[INSTRUCTIONS FOR THE TASK] The word "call" marks the lines to find; copy every such line from the data below.

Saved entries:
┄┄┄┄┄┄┄┄┄┄

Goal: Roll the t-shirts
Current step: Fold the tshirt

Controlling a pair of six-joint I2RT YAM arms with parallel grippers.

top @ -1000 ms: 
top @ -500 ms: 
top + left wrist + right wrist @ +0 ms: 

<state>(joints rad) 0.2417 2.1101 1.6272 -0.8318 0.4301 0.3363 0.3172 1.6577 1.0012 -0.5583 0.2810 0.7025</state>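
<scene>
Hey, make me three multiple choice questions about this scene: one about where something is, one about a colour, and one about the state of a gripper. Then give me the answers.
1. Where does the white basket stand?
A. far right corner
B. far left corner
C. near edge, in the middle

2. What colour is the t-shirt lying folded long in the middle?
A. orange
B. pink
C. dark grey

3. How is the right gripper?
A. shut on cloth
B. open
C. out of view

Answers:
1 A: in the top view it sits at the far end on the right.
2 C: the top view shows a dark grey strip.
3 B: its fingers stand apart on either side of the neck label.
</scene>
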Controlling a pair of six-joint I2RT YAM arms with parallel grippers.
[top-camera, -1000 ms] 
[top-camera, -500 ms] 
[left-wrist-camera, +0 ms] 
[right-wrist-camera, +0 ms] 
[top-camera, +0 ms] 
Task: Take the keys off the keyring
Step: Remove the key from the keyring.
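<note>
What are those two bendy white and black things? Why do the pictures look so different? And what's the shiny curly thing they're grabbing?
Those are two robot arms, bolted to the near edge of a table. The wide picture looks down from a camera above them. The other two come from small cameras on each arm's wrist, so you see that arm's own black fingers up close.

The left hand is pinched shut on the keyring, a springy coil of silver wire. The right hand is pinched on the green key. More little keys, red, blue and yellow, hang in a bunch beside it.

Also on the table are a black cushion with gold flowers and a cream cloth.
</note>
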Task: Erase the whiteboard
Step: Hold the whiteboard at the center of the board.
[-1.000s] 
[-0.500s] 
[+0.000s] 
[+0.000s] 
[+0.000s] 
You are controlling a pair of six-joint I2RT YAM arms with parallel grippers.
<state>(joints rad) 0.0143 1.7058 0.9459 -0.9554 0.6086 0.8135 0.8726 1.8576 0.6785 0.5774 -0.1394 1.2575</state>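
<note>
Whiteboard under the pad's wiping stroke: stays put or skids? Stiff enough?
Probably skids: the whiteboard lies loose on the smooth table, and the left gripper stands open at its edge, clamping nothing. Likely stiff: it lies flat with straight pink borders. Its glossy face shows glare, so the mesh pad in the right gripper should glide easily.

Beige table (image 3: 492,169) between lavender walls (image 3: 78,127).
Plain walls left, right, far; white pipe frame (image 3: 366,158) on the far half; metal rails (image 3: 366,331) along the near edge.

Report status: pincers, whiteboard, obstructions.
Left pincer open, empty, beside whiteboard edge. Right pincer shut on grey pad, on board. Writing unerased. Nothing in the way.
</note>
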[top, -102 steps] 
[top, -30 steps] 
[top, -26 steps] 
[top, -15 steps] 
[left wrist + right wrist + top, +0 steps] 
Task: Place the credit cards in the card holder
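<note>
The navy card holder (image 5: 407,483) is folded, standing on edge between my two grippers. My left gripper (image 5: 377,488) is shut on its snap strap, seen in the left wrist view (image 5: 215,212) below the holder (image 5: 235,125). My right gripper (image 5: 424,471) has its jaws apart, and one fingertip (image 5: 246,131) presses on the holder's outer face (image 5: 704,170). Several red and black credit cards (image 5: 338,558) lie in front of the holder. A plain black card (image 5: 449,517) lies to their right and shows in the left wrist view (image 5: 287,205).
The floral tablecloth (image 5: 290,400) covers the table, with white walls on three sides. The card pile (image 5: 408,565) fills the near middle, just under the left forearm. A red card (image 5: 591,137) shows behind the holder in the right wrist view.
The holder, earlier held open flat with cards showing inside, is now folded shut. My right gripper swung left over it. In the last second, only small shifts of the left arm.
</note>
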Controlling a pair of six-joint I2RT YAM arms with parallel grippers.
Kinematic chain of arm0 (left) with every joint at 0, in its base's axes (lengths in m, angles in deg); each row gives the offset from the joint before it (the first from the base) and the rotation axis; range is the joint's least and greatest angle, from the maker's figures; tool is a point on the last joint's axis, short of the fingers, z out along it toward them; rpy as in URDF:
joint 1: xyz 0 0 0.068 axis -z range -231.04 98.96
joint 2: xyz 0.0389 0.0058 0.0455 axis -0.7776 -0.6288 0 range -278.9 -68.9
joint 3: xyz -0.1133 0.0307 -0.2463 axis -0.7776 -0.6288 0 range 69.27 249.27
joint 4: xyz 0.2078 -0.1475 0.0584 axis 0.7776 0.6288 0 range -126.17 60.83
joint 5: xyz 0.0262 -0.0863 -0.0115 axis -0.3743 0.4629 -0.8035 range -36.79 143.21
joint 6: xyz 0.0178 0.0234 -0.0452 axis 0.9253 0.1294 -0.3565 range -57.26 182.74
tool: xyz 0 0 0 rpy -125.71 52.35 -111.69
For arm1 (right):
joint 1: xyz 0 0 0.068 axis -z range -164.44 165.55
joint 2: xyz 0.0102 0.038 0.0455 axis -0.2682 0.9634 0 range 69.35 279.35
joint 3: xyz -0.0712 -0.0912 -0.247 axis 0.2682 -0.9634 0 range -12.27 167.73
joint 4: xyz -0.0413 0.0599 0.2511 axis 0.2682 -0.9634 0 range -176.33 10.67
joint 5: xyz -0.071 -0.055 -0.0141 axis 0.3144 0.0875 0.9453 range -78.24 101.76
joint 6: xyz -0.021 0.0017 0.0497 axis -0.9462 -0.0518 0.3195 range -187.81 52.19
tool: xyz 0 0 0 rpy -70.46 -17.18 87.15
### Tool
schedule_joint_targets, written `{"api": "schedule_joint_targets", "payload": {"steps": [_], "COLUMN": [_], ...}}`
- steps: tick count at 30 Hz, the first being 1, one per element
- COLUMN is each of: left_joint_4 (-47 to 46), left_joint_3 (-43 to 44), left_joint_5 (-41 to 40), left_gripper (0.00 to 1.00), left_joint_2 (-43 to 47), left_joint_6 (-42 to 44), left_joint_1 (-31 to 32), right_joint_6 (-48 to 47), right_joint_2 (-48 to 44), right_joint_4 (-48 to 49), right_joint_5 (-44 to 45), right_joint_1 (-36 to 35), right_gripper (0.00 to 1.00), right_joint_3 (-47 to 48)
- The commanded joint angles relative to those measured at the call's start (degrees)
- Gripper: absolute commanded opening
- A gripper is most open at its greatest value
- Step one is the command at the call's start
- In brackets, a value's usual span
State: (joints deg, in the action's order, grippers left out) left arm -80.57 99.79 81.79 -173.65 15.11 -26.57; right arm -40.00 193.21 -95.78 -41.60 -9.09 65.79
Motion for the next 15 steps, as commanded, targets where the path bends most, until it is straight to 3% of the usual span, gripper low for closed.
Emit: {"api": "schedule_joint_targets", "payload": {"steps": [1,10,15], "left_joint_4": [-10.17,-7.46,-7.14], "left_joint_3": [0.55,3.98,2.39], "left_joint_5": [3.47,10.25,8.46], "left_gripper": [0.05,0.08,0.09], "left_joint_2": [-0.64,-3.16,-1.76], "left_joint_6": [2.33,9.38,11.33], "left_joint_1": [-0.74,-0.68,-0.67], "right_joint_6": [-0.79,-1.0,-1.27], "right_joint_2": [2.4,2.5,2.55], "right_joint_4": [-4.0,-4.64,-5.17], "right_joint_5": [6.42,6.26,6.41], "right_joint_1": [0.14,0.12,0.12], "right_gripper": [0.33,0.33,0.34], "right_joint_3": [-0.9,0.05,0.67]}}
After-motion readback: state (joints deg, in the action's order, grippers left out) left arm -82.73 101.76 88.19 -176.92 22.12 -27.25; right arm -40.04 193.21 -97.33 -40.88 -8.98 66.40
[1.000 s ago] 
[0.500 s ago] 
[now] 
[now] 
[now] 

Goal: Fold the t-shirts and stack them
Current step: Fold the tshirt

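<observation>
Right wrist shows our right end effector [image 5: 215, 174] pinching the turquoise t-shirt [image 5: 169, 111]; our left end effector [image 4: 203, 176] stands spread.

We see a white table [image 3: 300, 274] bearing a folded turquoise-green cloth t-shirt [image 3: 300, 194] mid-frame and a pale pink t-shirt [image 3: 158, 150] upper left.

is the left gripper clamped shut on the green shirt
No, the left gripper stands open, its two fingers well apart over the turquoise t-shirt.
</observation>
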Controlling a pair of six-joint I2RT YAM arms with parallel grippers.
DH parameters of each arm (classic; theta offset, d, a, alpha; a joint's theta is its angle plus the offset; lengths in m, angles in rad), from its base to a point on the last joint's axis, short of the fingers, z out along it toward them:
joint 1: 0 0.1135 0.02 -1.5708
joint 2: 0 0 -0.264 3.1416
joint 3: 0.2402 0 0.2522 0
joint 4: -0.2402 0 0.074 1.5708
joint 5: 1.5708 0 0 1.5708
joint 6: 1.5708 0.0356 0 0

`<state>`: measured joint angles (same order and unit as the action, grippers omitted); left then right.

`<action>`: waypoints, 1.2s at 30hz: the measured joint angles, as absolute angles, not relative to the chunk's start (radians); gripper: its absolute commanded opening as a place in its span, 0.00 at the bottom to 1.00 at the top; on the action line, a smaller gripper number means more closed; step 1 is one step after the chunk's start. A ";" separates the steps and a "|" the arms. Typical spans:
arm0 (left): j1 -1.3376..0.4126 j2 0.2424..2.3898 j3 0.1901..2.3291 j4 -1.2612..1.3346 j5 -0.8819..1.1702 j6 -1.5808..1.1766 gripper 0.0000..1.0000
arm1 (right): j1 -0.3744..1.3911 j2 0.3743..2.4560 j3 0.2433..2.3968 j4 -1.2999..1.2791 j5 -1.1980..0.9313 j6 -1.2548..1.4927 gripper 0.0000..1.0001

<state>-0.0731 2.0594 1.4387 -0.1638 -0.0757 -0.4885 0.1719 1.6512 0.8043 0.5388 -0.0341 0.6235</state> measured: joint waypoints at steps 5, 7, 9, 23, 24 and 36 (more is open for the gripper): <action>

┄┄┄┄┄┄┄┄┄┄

[ANSWER BELOW]
- The commanded joint angles relative to those measured at the call's start (degrees)
- Step one is the command at the call's start

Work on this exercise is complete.